When they pushed everything into G+ it enraged me. They took away the nice,
fast, minimal, grid-view albums and gave us a heavy social-network wrapped
mess. They turned a powerful Flickr competitor into a "pretty" and feature-
poor share-with-your-friends site.

It was embarassing to link to albums to my clients because it was basically me
linking to a Facebook-style social network rather than a photo site. Throw in
the "realname" bullshit so I couldn't use an alias for my photography, and
blam... instant enraged ex-customer running CLI scripts to systematically wipe
my 10 years of Picasaweb usage (you can't bulk delete on Picasaweb).

I was upset when they killed Reader, but I got over it.
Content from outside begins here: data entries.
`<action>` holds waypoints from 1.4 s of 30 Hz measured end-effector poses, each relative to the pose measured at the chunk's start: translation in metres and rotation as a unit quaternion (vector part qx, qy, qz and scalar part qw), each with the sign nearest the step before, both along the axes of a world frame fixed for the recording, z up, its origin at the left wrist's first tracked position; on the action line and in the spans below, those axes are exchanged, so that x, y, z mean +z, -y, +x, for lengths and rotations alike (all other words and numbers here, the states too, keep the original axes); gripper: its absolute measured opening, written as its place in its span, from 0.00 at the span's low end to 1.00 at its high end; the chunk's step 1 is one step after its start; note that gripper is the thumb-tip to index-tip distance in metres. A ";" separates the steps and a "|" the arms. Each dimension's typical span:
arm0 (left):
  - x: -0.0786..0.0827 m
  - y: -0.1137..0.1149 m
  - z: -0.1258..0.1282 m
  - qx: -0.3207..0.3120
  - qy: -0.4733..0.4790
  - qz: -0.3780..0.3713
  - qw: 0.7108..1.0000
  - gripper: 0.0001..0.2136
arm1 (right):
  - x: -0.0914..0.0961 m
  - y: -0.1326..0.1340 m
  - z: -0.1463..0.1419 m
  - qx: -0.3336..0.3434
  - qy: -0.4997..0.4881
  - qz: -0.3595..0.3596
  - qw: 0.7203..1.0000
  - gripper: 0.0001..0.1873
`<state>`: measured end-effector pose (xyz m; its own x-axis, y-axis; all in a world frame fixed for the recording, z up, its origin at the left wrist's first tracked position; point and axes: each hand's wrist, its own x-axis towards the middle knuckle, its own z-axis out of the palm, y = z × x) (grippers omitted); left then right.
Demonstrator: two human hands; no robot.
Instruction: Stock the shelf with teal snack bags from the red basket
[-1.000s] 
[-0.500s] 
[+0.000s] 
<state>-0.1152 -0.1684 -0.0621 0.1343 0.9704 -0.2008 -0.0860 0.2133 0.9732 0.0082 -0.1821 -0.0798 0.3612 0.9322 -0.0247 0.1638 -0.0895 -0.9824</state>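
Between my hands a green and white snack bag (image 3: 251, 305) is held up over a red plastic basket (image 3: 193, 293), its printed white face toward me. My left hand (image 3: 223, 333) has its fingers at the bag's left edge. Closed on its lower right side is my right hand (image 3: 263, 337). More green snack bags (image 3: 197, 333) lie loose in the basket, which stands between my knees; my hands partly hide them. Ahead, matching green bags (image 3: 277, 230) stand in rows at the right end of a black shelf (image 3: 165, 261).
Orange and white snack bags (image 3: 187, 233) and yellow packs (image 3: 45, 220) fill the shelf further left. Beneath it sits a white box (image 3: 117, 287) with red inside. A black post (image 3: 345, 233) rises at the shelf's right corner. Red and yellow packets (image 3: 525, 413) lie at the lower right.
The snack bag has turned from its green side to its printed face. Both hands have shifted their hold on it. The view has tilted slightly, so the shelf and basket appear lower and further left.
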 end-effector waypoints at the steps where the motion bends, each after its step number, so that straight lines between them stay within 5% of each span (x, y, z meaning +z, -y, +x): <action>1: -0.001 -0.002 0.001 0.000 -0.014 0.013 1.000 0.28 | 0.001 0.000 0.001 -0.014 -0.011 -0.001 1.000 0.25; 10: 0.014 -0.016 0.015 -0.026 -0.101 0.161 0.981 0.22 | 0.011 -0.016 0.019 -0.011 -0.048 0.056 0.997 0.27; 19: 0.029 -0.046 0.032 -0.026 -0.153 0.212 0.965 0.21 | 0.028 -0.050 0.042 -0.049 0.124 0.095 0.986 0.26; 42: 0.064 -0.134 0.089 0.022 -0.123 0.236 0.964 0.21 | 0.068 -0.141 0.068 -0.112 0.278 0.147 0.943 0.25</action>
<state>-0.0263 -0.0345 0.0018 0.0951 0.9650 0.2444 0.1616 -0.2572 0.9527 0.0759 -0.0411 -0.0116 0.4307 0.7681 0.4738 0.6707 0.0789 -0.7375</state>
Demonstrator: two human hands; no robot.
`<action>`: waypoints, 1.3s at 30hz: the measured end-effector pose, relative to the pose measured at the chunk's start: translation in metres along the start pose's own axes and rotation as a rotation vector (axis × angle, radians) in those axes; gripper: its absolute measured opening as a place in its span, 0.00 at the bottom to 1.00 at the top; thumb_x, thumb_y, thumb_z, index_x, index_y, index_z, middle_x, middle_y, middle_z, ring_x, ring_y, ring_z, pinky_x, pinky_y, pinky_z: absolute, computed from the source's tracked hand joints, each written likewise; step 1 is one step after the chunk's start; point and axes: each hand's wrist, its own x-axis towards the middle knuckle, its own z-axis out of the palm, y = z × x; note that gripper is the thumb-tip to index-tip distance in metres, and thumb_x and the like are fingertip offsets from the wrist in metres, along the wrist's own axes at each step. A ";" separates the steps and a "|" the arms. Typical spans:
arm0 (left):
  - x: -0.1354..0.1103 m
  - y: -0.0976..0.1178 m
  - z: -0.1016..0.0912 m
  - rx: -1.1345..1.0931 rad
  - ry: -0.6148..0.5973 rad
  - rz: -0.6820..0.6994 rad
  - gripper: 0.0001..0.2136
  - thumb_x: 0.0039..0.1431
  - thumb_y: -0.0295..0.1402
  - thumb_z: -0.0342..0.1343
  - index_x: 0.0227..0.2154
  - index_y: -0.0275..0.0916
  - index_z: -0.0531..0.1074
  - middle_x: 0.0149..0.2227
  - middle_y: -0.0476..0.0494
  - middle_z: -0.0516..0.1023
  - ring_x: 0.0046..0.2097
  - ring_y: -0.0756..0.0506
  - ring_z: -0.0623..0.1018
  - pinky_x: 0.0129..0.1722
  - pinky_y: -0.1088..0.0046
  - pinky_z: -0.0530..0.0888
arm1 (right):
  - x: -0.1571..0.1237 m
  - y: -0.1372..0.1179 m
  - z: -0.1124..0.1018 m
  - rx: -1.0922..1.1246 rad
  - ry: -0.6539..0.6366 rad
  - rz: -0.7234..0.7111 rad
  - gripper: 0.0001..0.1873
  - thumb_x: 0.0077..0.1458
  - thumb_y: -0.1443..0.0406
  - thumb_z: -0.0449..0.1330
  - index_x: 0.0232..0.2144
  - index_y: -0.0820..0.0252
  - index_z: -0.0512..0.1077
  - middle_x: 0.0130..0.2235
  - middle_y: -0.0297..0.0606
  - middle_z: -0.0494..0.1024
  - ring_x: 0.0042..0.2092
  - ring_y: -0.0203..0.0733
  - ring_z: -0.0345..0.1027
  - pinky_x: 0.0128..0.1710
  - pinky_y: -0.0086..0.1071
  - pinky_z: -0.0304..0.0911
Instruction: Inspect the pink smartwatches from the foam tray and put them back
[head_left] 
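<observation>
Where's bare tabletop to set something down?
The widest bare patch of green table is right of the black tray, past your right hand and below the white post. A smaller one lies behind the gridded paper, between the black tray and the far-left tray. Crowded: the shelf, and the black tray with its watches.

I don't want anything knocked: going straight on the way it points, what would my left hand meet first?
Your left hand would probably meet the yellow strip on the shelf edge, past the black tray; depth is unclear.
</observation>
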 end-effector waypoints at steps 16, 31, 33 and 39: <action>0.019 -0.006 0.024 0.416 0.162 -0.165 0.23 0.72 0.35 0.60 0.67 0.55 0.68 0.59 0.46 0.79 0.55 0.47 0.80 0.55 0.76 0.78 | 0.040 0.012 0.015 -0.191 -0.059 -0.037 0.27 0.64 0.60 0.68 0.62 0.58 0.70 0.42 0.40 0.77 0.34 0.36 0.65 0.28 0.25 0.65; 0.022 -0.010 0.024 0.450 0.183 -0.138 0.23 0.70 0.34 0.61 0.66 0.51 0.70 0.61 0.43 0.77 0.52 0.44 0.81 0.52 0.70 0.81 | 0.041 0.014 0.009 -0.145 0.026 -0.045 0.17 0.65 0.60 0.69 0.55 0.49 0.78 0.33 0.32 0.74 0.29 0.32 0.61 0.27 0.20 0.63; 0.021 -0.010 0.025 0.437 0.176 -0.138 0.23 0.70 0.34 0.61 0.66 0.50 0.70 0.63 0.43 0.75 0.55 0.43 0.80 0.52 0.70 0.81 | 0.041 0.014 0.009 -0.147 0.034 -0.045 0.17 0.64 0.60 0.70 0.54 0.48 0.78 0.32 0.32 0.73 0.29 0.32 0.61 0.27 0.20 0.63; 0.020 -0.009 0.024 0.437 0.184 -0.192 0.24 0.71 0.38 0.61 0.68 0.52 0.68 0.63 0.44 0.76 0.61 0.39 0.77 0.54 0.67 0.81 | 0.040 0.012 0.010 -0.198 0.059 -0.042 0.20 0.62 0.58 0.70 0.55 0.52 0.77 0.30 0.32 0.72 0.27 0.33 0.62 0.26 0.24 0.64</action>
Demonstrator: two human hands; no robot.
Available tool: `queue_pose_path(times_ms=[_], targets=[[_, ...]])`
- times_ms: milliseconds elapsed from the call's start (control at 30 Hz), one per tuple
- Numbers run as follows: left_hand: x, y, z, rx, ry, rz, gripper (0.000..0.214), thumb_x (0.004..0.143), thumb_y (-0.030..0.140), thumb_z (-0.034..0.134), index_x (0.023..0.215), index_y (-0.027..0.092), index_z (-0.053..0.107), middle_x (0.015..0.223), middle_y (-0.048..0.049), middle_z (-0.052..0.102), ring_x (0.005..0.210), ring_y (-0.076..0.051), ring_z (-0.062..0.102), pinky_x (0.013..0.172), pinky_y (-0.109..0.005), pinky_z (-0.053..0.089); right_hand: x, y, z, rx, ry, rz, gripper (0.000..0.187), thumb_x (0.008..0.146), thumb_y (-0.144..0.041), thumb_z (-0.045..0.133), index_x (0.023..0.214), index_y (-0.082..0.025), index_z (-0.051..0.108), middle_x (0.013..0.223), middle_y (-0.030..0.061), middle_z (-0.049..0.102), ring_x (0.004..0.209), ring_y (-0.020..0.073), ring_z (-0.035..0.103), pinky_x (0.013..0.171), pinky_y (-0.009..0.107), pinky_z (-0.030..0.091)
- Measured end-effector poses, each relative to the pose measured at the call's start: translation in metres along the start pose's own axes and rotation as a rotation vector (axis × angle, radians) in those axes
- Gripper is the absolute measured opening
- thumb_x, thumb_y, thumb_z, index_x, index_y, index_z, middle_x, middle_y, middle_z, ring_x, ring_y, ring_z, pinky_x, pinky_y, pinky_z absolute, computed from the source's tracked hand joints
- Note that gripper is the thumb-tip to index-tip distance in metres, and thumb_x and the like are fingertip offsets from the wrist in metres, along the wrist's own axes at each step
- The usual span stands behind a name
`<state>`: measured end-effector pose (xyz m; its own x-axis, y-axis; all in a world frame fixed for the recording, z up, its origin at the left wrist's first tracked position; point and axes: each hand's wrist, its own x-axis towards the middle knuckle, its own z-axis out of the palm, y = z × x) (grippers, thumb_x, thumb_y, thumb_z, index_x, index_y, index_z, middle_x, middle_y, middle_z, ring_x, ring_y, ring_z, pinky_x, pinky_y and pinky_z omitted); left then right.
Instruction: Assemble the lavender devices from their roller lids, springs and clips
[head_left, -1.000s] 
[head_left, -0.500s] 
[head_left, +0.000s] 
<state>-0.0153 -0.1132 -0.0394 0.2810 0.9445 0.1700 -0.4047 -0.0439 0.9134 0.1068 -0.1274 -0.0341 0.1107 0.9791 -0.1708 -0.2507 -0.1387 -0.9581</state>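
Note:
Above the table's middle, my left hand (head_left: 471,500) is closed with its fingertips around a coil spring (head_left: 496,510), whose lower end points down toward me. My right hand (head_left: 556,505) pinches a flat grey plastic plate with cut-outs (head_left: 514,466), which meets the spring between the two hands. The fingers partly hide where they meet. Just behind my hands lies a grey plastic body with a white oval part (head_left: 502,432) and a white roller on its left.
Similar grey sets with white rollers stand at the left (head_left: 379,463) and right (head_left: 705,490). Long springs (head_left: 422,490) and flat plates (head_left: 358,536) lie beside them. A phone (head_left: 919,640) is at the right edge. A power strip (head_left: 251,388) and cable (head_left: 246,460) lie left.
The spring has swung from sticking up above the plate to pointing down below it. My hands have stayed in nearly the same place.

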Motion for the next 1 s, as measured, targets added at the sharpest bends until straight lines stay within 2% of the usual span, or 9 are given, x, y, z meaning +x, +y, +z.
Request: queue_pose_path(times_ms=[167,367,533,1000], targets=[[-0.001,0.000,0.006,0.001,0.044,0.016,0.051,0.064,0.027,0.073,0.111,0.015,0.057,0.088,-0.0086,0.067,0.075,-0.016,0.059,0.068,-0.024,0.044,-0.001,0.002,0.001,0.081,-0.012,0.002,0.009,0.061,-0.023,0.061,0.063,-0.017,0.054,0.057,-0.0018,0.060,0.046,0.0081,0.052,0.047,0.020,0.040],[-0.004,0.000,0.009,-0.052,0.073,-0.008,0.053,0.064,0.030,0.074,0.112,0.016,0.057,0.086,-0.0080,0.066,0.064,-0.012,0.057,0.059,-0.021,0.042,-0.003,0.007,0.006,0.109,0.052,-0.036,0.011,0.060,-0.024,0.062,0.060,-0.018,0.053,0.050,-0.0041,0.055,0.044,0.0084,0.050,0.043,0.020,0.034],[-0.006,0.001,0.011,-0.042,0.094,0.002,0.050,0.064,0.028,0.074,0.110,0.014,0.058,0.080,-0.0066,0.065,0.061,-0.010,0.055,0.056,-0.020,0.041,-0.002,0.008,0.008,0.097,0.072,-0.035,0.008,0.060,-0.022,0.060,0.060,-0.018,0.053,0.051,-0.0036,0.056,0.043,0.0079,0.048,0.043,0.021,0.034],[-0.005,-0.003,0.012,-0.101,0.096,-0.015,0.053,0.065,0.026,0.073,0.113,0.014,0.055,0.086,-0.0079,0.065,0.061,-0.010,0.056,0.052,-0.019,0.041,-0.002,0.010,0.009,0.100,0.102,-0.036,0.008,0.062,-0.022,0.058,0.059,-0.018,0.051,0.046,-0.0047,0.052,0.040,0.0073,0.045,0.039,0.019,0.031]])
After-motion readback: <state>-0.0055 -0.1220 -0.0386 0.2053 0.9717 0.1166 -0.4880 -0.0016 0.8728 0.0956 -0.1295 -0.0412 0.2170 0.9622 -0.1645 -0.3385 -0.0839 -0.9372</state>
I was upset when they
forced G+ onto YouTube, but I got over it (I just don't log in for YouTube
now). I never got over them destroying the only semi-decent Flickr competitor
that exists, all in the name of "OMGSOCIAL". I was a huge Google fanboy who
now goes out of my way to avoid anything/everything they do, thanks to their
G+ push.

I've since moved on to being not-so-happy Flickr user (the lesser of evils
currently, for bulk photo hosting and album management).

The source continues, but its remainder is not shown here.